Street Sects is an American experimental band from Austin, Texas formed in 2013, composed of vocalist Leo Ashline and multi-instrumentalist Shaun Ringsmuth. Their style is extremely abrasive, characterised by industrial rhythms, use of screamed vocals, samples of both noise and synthesizers, and nihilistic lyrics. Following two EPs released in 2014, the duo's debut album End Position came out on September 16, 2016, on The Flenser to generally positive reviews.

History 
In 2013, in the wake of struggling with addiction for thirteen years, vocalist Leo Ashline formed Street Sects with his friend, multi-instrumentalist Shaun Ringsmuth, in order to produce extreme, experimental music addressing the negative aspects of life.
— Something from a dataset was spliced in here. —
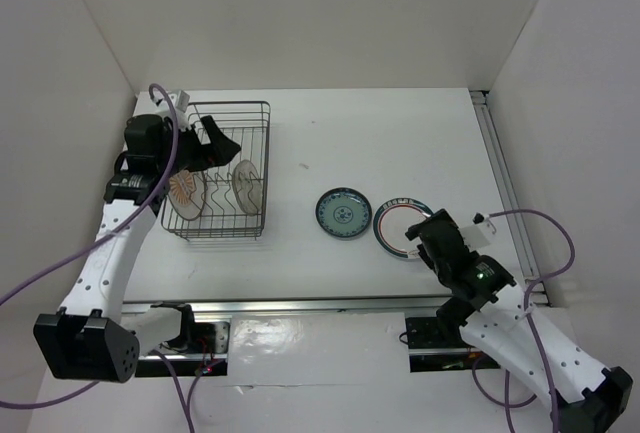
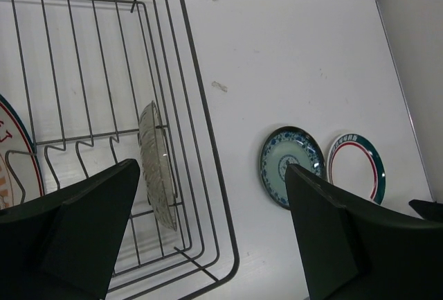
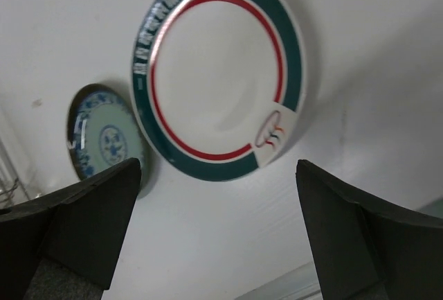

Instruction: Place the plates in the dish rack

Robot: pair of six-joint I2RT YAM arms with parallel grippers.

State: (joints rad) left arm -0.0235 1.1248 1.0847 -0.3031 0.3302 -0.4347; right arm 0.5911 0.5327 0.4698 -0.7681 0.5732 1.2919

In 2014, they self-released the first two EPs for the planned Gentrification: A Serial Album pentalogy: The Morning After the Night We Raped Death (February 4) and Broken Windows, Sunken Ceilings (July 15). On November 18 they also released the song "Things Will Be Better in California" which is a composition built from Spill/Fill, a collection of samples by Wreck and Reference from their 2014 album Want. All of these works were produced by the duo, mastered by James Plotkin, and illustrated by A.J. Garces Bohmer based on concepts by Ashline.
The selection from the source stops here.